Copy out each line of the data that contains "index".
___ Dataset excerpt
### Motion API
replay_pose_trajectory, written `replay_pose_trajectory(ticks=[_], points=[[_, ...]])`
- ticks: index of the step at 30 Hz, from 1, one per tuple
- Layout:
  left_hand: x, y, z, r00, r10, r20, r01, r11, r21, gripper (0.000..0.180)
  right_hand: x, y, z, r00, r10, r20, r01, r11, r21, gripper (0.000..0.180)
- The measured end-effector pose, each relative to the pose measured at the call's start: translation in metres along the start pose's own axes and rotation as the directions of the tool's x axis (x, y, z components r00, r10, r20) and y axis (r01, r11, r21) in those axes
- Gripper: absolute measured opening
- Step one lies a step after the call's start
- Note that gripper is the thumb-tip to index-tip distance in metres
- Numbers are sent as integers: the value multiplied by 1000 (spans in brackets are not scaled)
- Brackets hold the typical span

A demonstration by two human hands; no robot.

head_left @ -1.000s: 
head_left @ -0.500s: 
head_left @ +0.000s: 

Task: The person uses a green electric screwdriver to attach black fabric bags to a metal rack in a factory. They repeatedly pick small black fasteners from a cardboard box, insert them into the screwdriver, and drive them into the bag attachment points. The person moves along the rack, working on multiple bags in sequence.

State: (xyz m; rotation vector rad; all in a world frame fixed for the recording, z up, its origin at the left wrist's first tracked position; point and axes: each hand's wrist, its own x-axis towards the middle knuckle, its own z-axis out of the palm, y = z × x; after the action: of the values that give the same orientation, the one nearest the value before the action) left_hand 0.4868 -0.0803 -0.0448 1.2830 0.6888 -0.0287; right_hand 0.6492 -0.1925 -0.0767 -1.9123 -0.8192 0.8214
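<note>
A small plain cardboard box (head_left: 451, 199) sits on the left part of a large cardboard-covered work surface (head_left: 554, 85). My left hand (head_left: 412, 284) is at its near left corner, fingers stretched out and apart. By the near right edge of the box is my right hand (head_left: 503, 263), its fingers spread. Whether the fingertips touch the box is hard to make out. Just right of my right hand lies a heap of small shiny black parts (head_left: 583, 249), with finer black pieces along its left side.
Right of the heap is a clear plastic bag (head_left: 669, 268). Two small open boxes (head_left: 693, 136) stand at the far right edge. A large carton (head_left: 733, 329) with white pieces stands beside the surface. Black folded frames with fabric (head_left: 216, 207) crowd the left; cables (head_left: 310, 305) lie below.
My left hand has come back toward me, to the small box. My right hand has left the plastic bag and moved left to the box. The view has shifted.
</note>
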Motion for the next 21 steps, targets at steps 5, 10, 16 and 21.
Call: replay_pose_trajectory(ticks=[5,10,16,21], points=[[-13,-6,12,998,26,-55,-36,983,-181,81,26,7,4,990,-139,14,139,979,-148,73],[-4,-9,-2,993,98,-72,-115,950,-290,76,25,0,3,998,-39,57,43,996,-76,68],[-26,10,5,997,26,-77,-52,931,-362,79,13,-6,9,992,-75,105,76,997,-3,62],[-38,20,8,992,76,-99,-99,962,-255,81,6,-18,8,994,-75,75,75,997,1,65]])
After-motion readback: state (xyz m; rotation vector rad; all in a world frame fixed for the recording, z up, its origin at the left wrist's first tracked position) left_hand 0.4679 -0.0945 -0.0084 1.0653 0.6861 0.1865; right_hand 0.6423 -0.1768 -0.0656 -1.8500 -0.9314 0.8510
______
Result of this task:
- ticks: index of the step at 30 Hz, from 1, one per tuple
- Note that gripper is the thumb-tip to index-tip distance in metres

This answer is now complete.